The Ontario Court of Appeal has ruled this week that police must obtain a search warrant when they are seeking hydroelectric records from utility companies of customers in the case of suspected marijuana grow operations.
The defendants in the case had rented a home in the Hamilton, Ontario area. An employee of their energy utility provider, Horizon Utilities, detected through custom software that a pattern of electricity use in the residence appeared to be consistent with a grow operation. While Horizon voluntarily disclosed energy consumption data to law enforcement, the police later requested additional information from Horizon without a warrant or judicial authorization.
The case unfolded in the Court of Appeal after the defendants appealed a lower court decision that found that such a seizure was not a violation of Charter rights. Reversing course, the three judge panel at the Court of Appeal found that the defendants’ section 8 Charter rights were violated when Horizon Utilities shared energy consumption information with law enforcement. The panel found that for the purposes of determining constitutionality, the police investigation began when Horizon provided this information.
“I conclude that the examination and use of the data by the police was not authorized by law and therefore could not be reasonable within the meaning of s. 8 of the Charter,” Justice Doherty, writing on behalf of the panel, concluded in his written decisions released August 10, 2017.

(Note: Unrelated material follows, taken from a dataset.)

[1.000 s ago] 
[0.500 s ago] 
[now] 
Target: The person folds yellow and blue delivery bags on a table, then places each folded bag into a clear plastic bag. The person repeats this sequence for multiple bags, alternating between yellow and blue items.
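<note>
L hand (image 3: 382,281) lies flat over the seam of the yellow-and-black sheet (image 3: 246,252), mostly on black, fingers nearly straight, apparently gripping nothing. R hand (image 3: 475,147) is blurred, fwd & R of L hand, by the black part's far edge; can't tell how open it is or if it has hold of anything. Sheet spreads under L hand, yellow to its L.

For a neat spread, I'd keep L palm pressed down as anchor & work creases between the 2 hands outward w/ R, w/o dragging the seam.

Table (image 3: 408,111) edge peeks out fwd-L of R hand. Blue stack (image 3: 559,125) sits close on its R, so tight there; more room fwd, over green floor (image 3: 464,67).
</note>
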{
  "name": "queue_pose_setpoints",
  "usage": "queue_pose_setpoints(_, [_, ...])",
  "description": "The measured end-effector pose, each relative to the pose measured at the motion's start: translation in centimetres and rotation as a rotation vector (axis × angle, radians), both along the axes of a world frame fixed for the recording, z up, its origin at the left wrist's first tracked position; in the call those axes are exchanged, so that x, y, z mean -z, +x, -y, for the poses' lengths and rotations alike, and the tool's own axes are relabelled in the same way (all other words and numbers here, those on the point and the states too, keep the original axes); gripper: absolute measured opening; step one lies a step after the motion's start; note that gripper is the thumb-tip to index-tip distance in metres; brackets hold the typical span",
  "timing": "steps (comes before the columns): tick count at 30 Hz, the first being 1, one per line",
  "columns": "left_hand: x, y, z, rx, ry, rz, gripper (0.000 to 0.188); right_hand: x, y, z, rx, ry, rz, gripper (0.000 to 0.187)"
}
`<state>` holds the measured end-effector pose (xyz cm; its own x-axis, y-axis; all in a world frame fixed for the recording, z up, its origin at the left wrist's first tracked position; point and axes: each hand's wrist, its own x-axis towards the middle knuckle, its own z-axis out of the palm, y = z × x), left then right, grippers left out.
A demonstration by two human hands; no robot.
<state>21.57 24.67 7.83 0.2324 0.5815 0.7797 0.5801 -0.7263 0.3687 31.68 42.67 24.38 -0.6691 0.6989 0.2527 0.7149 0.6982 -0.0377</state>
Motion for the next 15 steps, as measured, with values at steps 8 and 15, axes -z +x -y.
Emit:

The court case was not a complete win for the defendants, however. They had sought to challenge the constitutionality of various privacy laws and regulations, which the panel denied. And while Justice Doherty found that the search violated the section 8 “search and seizure” Charter rights of the defendants, he determined that the evidence from the energy consumption data should not be excluded from the criminal case. For one, the judge pointed to the unstable state of the law at the time, and the fact that law enforcement might have believed in good faith they were entitled to the energy consumption data without a warrant.